Frequently asked questions
- What is a long put on QID?
- A long put on QID is the long put strategy applied to QID (etf). The strategy is structurally bearish: A long put buys downside exposure with a fixed maximum loss equal to the premium paid; profit accrues if the underlying closes below the strike minus premium at expiration. With QID etf trading near $14.96, the strikes shown on this page are snapped to the nearest listed QID chain strike and the premiums come straight from the end-of-day bid/ask midpoint.
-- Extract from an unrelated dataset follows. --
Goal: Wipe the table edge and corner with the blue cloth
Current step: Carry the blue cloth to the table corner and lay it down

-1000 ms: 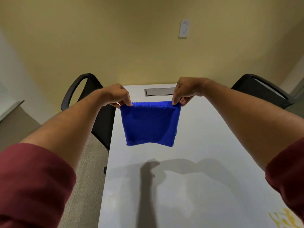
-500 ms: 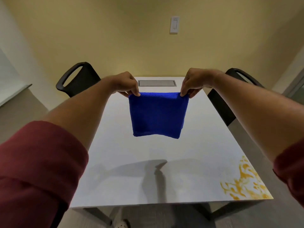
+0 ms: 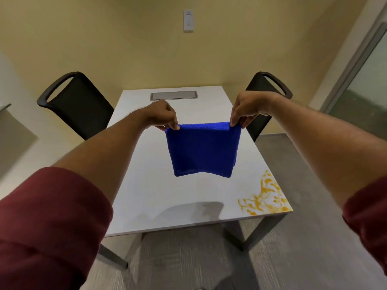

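Blue cloth (image 3: 203,148) up in the air, folded, hanging flat above the white table (image 3: 146,191). Left hand (image 3: 162,115) pinched tight on its upper left corner, right hand (image 3: 245,109) pinched on the upper right, both clear of the tabletop. Yellow-orange smears (image 3: 265,195) over the near right corner and edge, just below and right of the cloth. Black chair (image 3: 77,105) at the far left, another black chair (image 3: 265,95) at the far right, partly behind the right hand. Grey inset panel (image 3: 173,95) near the far edge, wall switch (image 3: 188,20) above. Dark red sleeves (image 3: 48,222) rolled on both forearms, the right one cut off at the frame. Table's near left corner hidden behind the left arm. Floor blurred.
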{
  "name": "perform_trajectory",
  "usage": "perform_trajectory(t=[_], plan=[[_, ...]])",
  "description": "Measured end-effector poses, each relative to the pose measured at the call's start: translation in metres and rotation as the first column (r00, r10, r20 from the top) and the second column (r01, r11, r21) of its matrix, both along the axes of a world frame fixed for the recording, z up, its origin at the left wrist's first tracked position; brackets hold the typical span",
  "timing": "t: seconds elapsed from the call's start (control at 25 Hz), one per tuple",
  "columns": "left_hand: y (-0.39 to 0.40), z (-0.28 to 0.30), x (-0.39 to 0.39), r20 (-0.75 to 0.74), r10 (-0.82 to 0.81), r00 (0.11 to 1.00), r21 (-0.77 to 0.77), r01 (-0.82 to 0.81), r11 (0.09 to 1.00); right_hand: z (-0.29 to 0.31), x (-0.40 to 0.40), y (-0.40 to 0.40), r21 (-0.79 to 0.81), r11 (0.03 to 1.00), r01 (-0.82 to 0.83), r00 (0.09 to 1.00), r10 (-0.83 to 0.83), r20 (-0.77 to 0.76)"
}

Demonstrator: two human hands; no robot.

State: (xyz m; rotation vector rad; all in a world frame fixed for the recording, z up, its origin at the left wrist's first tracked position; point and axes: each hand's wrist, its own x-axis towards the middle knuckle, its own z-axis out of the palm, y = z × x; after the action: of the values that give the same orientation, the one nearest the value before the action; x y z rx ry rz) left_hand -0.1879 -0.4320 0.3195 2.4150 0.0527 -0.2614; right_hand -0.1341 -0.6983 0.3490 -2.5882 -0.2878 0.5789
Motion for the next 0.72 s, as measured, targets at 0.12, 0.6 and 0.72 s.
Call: perform_trajectory(t=[0.12, 0.6, 0.72], plan=[[-0.026, -0.010, -0.016, 0.015, -0.023, 1.000, 0.007, 0.023, 1.000, -0.009, -0.020, -0.026, -0.017, 1.000, 0.020, 1.000, -0.021, -0.012], [-0.126, -0.054, -0.066, 0.022, -0.032, 0.999, 0.022, 0.031, 0.999, -0.062, -0.073, -0.132, 0.018, 0.995, 0.097, 0.993, -0.098, 0.067], [-0.152, -0.064, -0.063, 0.007, 0.000, 1.000, 0.042, -0.001, 0.999, -0.076, -0.060, -0.156, 0.025, 0.997, 0.071, 0.997, -0.072, 0.042]])
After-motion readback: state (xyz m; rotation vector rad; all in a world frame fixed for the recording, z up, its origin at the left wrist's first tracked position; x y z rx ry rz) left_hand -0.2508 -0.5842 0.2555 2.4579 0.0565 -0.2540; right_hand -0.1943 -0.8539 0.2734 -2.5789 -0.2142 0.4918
- How are QID long put max profit and max loss calculated?
- Max profit equals the strike minus premium times 100 (reached at zero); max loss equals the premium times 100. Breakeven is strike minus premium. For the QID long put priced from the end-of-day chain at a 30-day expiry (ATM IV 45.00%), the computed maximum profit is $1,414.00 per contract and the computed maximum loss is -$85.00 per contract. Live intraday quotes will differ as the chain moves through the trading session.
- What is the breakeven for a QID long put?
- The breakeven for the QID long put priced on this page is roughly $14.15 at expiration, derived from end-of-day chain premiums. Breakeven is the underlying price at which the strategy's P&L crosses zero ignoring transaction costs and assignment risk. The current QID market-implied 1-standard-deviation expected move is approximately 12.90%; if the move sits well outside the breakeven distance, the structure's risk-reward becomes correspondingly tighter.
- When should you consider a long put on QID?
- Long puts on QID hedge an existing long QID etf position or express a bearish view with defined risk; position sizing typically scales the put notional to the underlying QID exposure being hedged.
- How does current QID implied volatility affect this long put?
- QID ATM IV is at 45.00% with IV rank near 10.16%, which is on the low end of its 1-year range. Premium-buying structures (long call, long put, debit spreads) are relatively cheap in this regime; premium-selling structures collect less credit per unit risk.